(Adds market commentary, details from Bank of Canada event, updates prices)
* Canadian dollar at C$1.3331, or 75.01 U.S. cents
* Hits strongest level since April 18 after central bank comments
* Bond prices much lower across yield curve
TORONTO, June 12 (Reuters) - The Canadian dollar jumped against its U.S. counterpart on Monday after a senior Bank of Canada official raised the prospect that rising interest rates could come sooner than anticipated, while higher oil prices added further support. Senior Deputy Governor Carolyn Wilkins said first-quarter growth was "pretty impressive" and that signs economic growth was broadening would lead the central bank to consider whether current low rates would still be required. "It's quite the turn from hinting at cuts at the start of the year to decidedly neutral to now pointing to hikes in the forecast horizon," said Derek Holt, head of capital markets economics at Scotiabank. The Canadian dollar reacted immediately to the release of Wilkins' prepared remarks at 1:20 p.m. EDT (1720 GMT) and continued to strengthen through the afternoon.

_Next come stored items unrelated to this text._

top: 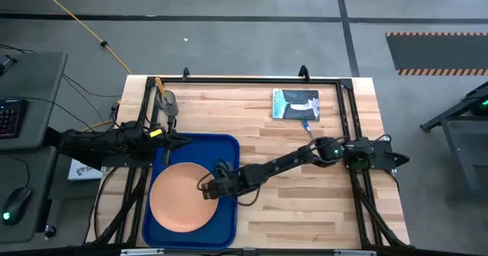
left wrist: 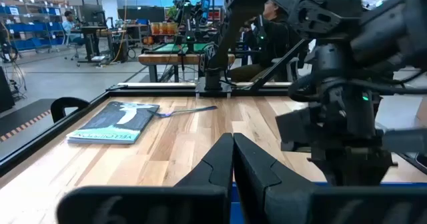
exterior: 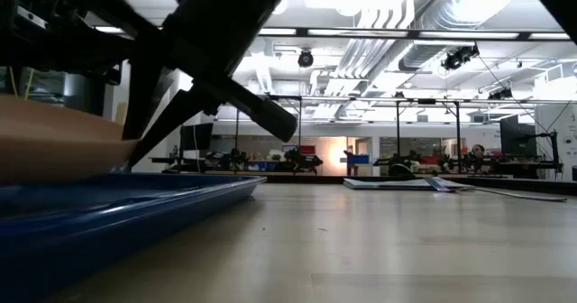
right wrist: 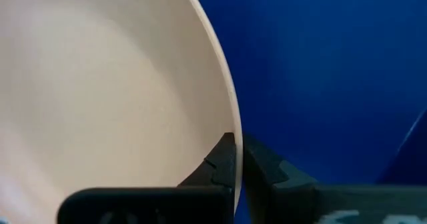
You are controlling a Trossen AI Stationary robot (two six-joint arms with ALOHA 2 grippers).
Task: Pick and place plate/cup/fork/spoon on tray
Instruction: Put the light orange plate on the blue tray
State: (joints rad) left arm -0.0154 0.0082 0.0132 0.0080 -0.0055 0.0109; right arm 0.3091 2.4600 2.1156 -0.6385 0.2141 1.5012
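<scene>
The salmon-orange plate (top: pixel 177 196) lies on the blue tray (top: pixel 221 145) at the table's near left. My right gripper (top: pixel 207 187) is shut on the plate's right rim. My left gripper (top: pixel 181 140) is shut and empty, just over the tray's far edge. The dark grey cup (top: pixel 167 100) stands at the far left of the table, with the yellow-handled spoon (top: pixel 158 84) right by it. The teal fork (top: pixel 307 124) lies just near of the teal book (top: pixel 295 104) at the far right; it also shows in the left wrist view (left wrist: pixel 189 110). My right gripper pinches the plate's rim (right wrist: pixel 230 127) on the side toward the table's right edge, one finger inside the plate and one outside over the tray. The fingers reach in from the table's right, slanting down. Whether the plate's held edge is lifted off the tray, I cannot tell.
The book also shows in the left wrist view (left wrist: pixel 113 122). Black frame rails run along the table's far edge (top: pixel 244 79) and both sides. Bare wood lies between the tray and the right arm's base (top: pixel 366 153).
</scene>
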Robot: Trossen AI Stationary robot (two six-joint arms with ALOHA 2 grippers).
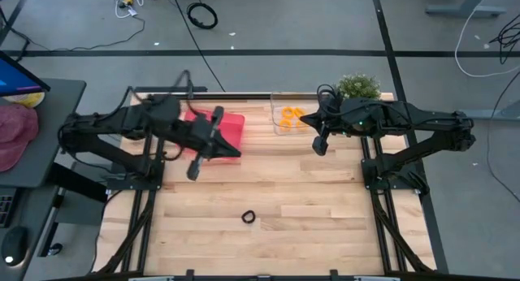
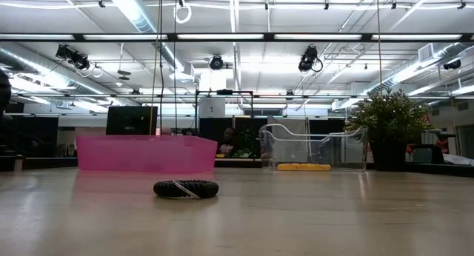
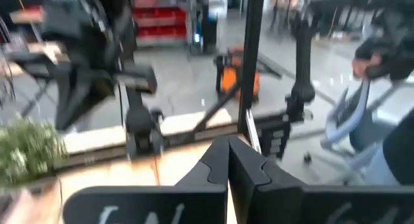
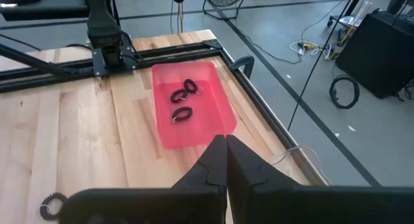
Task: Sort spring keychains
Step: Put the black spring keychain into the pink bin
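Note:
One black spring keychain [image 1: 249, 218] [image 2: 186, 189] [image 4: 52, 204] lies flat on the wood near the table's front middle. At the far edge stands a pink bin [image 1: 234, 125] [image 2: 141, 154] [image 4: 194, 136] holding three black keychains [image 4: 181, 98]. To its right, a clear bin [image 1: 279, 110] [image 2: 315, 146] holds orange keychains [image 1: 290, 116] [image 2: 302, 166]. My left gripper [image 1: 234, 152] [image 3: 228, 160] hangs shut and empty over the pink bin's near right corner, pointing about level toward the table's right. My right gripper [image 1: 318, 135] [image 4: 226, 156] is shut and empty beside the clear bin, tilted down toward the pink bin.
A potted plant [image 1: 358, 87] [image 2: 389, 119] stands at the far right corner behind my right arm. Bare wood stretches across the middle and front of the table around the lone keychain. Both arms' base frames [image 1: 382, 179] flank the sides.

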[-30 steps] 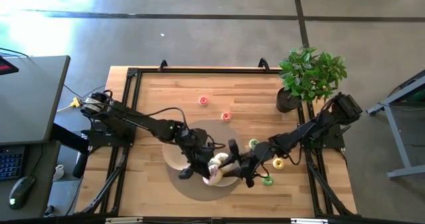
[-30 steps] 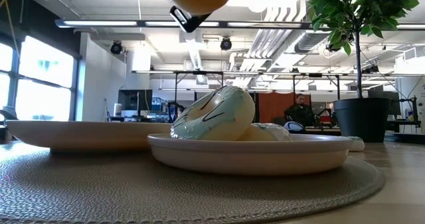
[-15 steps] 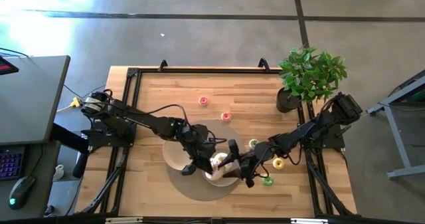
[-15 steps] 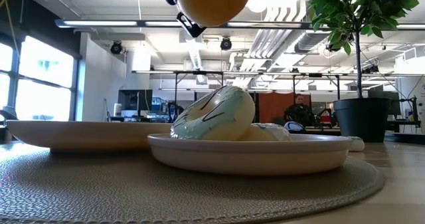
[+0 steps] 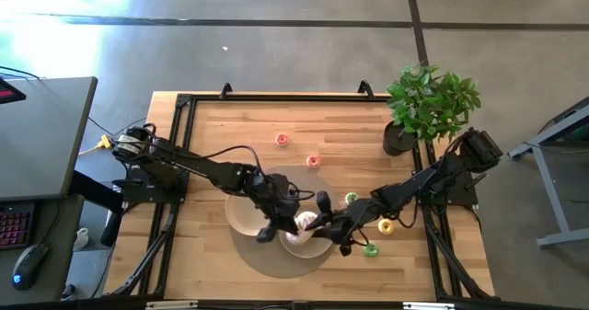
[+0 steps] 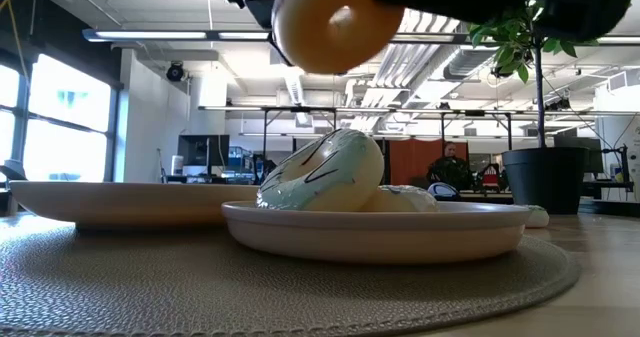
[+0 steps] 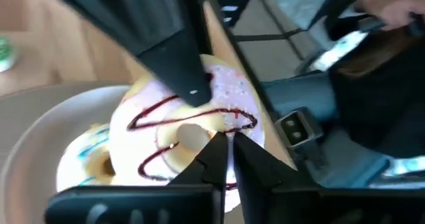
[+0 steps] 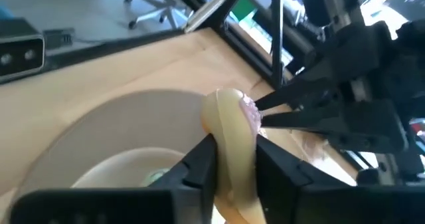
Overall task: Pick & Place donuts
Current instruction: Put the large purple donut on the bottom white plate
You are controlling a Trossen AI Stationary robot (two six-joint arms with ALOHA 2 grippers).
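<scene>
A pink-iced donut (image 5: 302,222) with red drizzle hangs in the air over the small plate (image 6: 380,229). My left gripper (image 7: 226,144) meets it from the table's left and my right gripper (image 8: 236,163) from the right. Both are shut on it. In the low view its tan underside (image 6: 335,22) faces the near edge. On the plate a white donut with teal icing (image 6: 322,172) leans on a pale donut (image 6: 400,199). Mini donuts lie on the wood: red (image 5: 282,139), pink (image 5: 313,161), green (image 5: 352,199), yellow (image 5: 386,225) and green (image 5: 371,249). My left gripper's nearly shut fingertips sit on the donut's iced face beside the hole (image 7: 199,141). They come at it about level from the table's left. What lies between the tips cannot be seen. My right gripper pinches the donut's ring across its thickness (image 8: 232,141). One finger (image 7: 180,64) lies on the icing; the other is behind the tan underside. The fingers come from the table's right. The donut stands on edge, clear of the plate.
A second, wider plate (image 6: 120,199) sits on the round woven mat (image 6: 150,287) to the left of the small one. A potted plant (image 5: 428,108) stands at the far right corner. Bare wood lies at the far left.
My left gripper has carried the pink donut from the plate's near rim toward the table's right and far edge, a little lower. It is now over the plate. The donut has turned so its hole faces the near edge. My right gripper has come against it and taken hold.
</scene>
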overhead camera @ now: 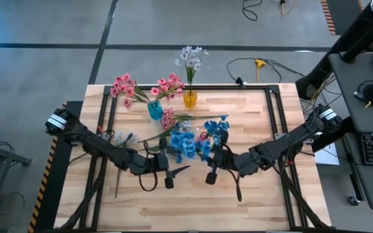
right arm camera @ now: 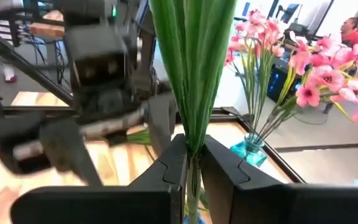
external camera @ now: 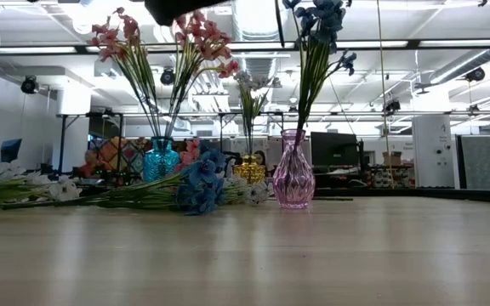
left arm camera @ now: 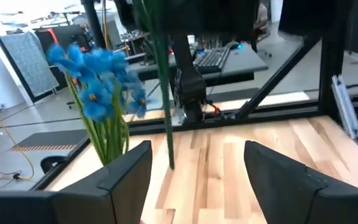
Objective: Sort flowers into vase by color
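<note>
Looking down on a wooden tabletop [overhead camera: 251, 194] with both arms reaching in toward the middle. Gripping a bundle of green stems [right arm camera: 194, 74] with the right pincer [right arm camera: 193, 146], fingers squeezed right together on them, stems running straight up between. Can't tell from the wrist view which colour of bloom tops that bundle.

Over to the left pincer [left arm camera: 197, 152] now: spread wide, holding nothing, with a single dark green stem [left arm camera: 163, 93] hanging in the gap and touching neither finger. Just beside it, a spray of bright blue flowers [left arm camera: 98, 74] on upright stems.

From overhead, spotting the left pincer [overhead camera: 173, 173] and the right pincer [overhead camera: 210, 173] close together near the tabletop's centre, just in front of a heap of blue flowers [overhead camera: 196, 139].

Sorted so far: pink flowers [overhead camera: 125, 87] standing in a teal vase [overhead camera: 155, 110], pale white-lavender flowers [overhead camera: 192, 58] standing in a yellow vase [overhead camera: 190, 98]. From table height, picking out a pink glass vase [external camera: 293, 178] too, upright, with blue blooms [external camera: 321, 17] rising high out of it.

Still lying flat: a pink spray [overhead camera: 168, 118] behind the blue heap, and white sprays [overhead camera: 118, 137] off to the left, under the left arm.
</note>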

At 4 p.m. EDT, the Canadian dollar was trading at
C$1.3331 to the greenback, or 75.01 U.S. cents, up 1 percent. The currency hit C$1.3322 during the trading session, its strongest level since April 18. Canadian government bond prices fell across the yield curve,
with the two-year down 19.5 Canadian cents to yield 0.844 percent, and the 10-year falling 57 Canadian
cents to yield 1.488 percent. The yield on the 2-year hit its highest since March while the 10-year touched a more than two-week high. The central bank makes its next rate decision on July 12. While many economists had expected the bank to start raising in 2018, markets had priced in a 56 percent chance of a hike by the end of 2017 following Wilkins' speech. The loonie, as the currency is known colloquially, had touched its strongest since late May on Friday, when data showed job growth accelerated in May at its fastest pace in eight months. Prices of oil, one of Canada's major exports, edged up on signs of U.S. inventory declines and news that Saudi Arabia will limit volumes of crude to some Asian buyers in July and deepen cuts to the United States.
The U.S. dollar dipped against a basket of major
currencies ahead of Wednesday's decision by the Federal Reserve on U.S. interest rates, while the euro was lifted by election results in France and Italy. The foreign exchange options market is showing much less risk of a sharp drop in the Canadian dollar than before last November's U.S. presidential election, which could spell bad news for speculators who have heavily shorted the currency.